• Your objective: The data is to be set down once more, exactly as it reads.

• Raw data:

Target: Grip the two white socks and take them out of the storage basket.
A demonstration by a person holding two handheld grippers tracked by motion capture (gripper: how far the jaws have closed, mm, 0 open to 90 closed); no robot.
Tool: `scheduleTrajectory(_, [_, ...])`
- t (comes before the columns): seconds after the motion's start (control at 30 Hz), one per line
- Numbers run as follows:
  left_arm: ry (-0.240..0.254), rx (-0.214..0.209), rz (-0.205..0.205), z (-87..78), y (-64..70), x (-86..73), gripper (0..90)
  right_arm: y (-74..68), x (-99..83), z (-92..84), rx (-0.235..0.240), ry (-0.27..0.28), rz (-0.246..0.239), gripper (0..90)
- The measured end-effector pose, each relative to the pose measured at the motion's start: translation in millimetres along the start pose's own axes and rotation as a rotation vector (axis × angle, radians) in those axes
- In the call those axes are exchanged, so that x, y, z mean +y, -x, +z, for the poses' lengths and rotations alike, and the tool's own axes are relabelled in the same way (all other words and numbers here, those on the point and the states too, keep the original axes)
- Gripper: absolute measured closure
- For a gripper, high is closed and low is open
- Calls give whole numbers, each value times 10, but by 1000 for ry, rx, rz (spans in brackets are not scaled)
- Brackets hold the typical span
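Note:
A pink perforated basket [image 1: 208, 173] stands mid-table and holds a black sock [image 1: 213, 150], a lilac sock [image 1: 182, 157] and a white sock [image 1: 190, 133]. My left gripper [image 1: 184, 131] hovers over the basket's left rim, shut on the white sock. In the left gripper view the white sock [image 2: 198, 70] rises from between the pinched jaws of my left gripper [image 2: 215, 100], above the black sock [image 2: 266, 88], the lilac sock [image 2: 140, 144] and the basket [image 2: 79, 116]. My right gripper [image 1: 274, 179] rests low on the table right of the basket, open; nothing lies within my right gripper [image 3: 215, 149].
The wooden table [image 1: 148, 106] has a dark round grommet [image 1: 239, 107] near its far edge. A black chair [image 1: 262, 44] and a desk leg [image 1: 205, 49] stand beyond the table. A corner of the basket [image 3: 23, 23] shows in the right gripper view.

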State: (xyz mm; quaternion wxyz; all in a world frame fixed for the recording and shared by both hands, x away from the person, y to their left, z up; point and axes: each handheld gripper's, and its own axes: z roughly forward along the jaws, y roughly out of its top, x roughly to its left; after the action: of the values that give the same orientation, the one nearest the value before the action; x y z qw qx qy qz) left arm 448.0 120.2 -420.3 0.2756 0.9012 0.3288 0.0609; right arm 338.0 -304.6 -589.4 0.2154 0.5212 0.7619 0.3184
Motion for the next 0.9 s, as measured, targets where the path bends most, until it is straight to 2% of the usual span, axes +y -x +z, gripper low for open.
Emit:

• Task output:
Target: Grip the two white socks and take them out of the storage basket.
A demonstration by a person holding two handheld grippers tracked by motion capture (gripper: how far the jaws have closed, mm, 0 open to 90 closed); no robot.
Tool: `scheduleTrajectory(_, [_, ...])`
- t (comes before the columns): seconds after the motion's start (control at 30 Hz), one per line
- Numbers run as follows:
  left_arm: ry (-0.240..0.254), rx (-0.214..0.209), rz (-0.205..0.205), z (-87..78), y (-64..70), x (-86..73), gripper (0..90)
  right_arm: y (-74..68), x (-99..83), z (-92..84), rx (-0.235..0.240), ry (-0.27..0.28), rz (-0.246..0.239), gripper (0..90)
- The measured end-effector pose, each relative to the pose measured at the motion's start: translation in millimetres along the start pose's own axes and rotation as a rotation vector (axis × angle, radians) in those axes
- In the call those axes are exchanged, so that x, y, z mean +y, -x, +z, for the poses' lengths and rotations alike, and the tool's own axes are relabelled in the same way (all other words and numbers here, those on the point and the states too, keep the original axes)
- Gripper: absolute measured closure
- For a gripper, high is closed and low is open
- Calls give whole numbers, each value times 10, but by 1000 for ry, rx, rz (spans in brackets are not scaled)
- Brackets hold the typical span
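Note:
A pink perforated basket [image 1: 208, 173] stands mid-table and holds a black sock [image 1: 213, 150], a lilac sock [image 1: 182, 157] and a white sock [image 1: 190, 133]. My left gripper [image 1: 184, 131] hovers over the basket's left rim, shut on the white sock. In the left gripper view the white sock [image 2: 198, 70] rises from between the pinched jaws of my left gripper [image 2: 215, 100], above the black sock [image 2: 266, 88], the lilac sock [image 2: 140, 144] and the basket [image 2: 79, 116]. My right gripper [image 1: 274, 179] rests low on the table right of the basket, open; nothing lies within my right gripper [image 3: 215, 149].
The wooden table [image 1: 148, 106] has a dark round grommet [image 1: 239, 107] near its far edge. A black chair [image 1: 262, 44] and a desk leg [image 1: 205, 49] stand beyond the table. A corner of the basket [image 3: 23, 23] shows in the right gripper view.
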
State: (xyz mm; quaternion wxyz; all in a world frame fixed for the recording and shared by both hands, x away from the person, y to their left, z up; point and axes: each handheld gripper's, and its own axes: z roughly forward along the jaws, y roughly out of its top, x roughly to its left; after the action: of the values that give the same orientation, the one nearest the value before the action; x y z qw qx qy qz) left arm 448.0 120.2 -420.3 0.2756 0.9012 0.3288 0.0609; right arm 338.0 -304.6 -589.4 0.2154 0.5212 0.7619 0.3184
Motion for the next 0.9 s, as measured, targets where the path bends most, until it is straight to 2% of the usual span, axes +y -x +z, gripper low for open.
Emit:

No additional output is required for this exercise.